The expected answer is every line of the material that contains the word "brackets".
********************
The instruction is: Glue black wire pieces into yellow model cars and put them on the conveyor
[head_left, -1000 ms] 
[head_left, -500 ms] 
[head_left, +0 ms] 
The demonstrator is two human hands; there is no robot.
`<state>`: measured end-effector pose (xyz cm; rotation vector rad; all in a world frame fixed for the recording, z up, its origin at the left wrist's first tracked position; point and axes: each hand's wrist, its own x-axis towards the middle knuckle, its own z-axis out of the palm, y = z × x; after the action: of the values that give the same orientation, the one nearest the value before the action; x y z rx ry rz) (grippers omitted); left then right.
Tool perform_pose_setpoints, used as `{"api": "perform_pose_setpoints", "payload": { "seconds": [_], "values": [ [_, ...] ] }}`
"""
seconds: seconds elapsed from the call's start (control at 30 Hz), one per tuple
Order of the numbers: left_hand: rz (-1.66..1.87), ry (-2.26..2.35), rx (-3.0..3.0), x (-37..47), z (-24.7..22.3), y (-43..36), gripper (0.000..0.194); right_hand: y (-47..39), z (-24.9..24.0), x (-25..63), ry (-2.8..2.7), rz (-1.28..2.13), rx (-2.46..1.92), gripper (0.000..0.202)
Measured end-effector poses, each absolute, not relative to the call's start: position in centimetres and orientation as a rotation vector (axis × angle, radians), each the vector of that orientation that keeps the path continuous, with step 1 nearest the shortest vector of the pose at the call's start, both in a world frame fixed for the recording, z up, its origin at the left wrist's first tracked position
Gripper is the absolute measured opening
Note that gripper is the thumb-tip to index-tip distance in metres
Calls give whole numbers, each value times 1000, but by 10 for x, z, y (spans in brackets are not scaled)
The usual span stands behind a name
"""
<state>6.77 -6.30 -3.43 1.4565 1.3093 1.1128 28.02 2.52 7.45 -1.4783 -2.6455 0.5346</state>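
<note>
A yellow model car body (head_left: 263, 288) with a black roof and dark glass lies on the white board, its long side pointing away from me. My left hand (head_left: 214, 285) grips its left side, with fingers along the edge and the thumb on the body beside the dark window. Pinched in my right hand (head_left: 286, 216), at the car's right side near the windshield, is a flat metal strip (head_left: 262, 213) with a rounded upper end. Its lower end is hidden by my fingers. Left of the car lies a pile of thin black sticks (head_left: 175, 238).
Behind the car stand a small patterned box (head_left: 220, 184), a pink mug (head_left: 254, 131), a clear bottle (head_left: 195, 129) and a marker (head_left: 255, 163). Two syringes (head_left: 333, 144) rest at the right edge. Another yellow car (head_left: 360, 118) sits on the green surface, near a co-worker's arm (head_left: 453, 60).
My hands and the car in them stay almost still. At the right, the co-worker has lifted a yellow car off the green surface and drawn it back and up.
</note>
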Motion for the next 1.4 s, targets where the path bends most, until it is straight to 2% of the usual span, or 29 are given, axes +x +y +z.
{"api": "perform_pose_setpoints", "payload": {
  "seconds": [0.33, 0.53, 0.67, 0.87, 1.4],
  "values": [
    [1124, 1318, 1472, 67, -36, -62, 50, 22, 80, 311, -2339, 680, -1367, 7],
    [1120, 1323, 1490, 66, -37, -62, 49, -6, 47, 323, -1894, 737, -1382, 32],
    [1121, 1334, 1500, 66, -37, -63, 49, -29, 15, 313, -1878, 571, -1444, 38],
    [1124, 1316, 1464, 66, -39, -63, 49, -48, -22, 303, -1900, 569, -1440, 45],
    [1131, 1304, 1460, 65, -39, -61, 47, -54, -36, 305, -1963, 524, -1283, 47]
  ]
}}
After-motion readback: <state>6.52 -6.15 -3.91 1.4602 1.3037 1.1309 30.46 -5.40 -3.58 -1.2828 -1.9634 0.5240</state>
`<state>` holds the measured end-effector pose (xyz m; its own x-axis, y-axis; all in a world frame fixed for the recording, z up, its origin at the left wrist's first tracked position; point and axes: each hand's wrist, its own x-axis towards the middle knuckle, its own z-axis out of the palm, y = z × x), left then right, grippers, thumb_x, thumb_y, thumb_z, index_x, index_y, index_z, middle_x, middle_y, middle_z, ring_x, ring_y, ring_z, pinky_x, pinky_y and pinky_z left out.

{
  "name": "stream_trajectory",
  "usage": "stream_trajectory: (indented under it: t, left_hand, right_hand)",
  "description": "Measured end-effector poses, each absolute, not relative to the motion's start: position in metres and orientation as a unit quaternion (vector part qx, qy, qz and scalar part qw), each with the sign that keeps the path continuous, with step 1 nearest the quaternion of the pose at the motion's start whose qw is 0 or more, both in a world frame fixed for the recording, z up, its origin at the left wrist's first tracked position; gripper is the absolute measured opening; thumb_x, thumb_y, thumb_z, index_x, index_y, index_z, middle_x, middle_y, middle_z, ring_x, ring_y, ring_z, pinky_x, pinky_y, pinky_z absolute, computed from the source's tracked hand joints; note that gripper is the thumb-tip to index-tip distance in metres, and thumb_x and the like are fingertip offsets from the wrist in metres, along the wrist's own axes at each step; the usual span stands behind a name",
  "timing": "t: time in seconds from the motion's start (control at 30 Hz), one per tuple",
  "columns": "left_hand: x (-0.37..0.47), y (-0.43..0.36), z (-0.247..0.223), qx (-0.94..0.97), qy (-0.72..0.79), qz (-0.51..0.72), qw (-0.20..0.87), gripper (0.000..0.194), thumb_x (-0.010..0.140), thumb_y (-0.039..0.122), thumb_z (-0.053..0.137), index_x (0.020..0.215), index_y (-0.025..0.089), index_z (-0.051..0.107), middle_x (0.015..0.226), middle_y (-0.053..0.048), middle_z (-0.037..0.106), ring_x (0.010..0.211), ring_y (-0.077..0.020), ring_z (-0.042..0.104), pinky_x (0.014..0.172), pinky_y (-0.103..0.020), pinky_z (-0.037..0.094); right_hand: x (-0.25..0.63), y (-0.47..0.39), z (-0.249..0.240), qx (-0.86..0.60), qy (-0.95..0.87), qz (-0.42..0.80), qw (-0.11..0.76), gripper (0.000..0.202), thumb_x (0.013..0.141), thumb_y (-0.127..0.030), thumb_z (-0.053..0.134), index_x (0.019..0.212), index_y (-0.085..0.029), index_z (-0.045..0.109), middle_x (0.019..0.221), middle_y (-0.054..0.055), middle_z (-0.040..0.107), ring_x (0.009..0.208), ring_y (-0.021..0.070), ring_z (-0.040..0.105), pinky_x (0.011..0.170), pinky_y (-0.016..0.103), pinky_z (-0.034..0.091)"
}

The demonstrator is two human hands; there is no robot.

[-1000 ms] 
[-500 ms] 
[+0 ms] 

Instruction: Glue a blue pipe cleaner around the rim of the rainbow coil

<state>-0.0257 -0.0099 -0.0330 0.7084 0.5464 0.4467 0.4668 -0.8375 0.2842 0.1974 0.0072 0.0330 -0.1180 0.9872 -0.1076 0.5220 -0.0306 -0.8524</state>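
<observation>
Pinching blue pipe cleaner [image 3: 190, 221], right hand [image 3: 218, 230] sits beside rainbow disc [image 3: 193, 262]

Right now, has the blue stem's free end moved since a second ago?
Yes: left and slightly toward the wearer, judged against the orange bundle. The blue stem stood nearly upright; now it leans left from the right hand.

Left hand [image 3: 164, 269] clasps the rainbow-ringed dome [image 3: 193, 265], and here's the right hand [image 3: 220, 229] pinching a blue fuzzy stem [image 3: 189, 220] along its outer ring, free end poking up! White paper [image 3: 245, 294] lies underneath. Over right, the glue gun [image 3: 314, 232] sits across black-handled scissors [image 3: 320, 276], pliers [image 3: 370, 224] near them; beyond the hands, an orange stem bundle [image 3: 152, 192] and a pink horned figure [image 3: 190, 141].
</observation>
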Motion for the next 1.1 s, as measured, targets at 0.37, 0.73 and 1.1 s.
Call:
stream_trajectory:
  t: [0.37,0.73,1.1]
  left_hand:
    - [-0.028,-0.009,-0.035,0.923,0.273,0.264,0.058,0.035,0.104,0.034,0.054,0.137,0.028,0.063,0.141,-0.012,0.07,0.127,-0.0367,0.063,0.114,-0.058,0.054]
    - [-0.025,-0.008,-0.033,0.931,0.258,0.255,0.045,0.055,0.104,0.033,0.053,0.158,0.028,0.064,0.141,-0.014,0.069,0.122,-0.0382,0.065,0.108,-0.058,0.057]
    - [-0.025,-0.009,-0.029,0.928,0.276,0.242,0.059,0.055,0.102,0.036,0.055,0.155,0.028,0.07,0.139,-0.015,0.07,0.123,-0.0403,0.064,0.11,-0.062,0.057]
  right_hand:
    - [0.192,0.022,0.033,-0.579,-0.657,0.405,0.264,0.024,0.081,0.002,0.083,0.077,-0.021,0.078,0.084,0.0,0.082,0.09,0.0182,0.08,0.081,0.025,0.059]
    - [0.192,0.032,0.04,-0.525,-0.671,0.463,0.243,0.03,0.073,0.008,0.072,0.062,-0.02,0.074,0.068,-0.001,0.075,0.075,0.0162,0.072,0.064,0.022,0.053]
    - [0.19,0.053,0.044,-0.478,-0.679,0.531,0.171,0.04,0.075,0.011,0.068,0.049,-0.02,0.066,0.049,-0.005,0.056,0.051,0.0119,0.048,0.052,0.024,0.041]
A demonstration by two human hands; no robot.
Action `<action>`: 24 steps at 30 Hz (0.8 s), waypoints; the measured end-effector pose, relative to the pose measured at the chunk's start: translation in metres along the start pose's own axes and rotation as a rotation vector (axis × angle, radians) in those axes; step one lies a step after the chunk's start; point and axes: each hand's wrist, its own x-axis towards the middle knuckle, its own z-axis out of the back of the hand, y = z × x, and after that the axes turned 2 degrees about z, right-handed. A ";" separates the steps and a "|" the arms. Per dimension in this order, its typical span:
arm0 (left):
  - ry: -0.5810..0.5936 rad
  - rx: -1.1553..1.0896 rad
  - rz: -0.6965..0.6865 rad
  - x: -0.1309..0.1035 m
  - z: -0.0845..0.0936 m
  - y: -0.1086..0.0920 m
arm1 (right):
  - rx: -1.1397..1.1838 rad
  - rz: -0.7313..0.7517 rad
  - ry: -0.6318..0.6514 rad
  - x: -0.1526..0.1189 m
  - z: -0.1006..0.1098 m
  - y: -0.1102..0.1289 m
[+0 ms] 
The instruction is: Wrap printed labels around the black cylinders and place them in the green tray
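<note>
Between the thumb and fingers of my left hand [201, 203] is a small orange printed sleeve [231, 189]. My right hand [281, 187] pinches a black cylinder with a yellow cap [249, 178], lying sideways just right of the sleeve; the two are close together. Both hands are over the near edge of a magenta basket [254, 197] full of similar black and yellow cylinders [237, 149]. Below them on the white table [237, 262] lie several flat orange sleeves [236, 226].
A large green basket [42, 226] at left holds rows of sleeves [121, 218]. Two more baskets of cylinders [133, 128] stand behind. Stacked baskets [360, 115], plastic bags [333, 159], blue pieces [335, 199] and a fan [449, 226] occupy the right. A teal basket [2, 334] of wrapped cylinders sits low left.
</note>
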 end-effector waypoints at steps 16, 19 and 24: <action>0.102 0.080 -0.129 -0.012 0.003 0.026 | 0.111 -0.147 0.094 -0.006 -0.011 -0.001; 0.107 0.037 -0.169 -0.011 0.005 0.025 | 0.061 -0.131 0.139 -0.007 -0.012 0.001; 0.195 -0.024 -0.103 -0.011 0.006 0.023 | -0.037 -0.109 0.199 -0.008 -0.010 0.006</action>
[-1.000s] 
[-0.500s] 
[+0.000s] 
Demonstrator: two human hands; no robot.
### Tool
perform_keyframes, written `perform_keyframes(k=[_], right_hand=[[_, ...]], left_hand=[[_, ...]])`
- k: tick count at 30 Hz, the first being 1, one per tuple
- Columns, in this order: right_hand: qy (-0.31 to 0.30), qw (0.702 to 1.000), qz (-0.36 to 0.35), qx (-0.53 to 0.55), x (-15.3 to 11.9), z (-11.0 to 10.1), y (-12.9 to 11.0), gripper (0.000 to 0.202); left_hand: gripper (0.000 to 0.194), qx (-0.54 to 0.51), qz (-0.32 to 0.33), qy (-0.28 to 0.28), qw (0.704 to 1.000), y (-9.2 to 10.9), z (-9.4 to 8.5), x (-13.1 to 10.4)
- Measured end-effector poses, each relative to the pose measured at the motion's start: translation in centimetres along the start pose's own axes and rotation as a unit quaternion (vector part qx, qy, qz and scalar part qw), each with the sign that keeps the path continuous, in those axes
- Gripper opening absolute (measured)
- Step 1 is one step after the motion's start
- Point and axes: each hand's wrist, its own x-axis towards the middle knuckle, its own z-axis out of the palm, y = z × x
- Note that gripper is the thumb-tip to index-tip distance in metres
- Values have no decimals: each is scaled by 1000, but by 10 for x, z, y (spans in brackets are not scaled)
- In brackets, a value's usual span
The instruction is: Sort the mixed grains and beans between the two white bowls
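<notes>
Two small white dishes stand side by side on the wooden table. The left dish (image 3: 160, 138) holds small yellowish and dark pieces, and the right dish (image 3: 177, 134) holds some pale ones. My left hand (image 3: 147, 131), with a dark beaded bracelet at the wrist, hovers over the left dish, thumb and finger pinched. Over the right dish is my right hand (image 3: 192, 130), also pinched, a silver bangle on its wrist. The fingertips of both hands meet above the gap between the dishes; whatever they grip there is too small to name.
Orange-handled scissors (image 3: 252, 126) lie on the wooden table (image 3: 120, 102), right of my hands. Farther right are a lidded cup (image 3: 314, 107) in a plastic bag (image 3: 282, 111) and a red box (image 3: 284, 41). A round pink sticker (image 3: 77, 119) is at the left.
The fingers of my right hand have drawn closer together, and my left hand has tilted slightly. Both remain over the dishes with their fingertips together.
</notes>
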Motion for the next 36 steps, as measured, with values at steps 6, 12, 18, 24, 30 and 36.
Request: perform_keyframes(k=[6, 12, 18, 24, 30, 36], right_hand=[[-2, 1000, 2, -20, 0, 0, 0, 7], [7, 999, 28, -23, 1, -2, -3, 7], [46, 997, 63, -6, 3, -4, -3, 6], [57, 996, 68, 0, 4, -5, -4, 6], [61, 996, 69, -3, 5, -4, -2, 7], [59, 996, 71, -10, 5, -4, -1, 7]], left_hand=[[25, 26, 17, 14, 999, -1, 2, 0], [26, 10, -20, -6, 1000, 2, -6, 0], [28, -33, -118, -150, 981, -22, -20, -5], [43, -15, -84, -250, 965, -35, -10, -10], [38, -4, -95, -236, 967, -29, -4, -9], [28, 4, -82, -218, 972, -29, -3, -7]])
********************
Solution to this task:
Calls give whole numbers, each value times 1000, but by 10 for x, z, y (spans in brackets are not scaled)
- Values have no decimals: each is scaled by 1000, but by 10 for x, z, y (spans in brackets are not scaled)
- In brackets, a value's usual span

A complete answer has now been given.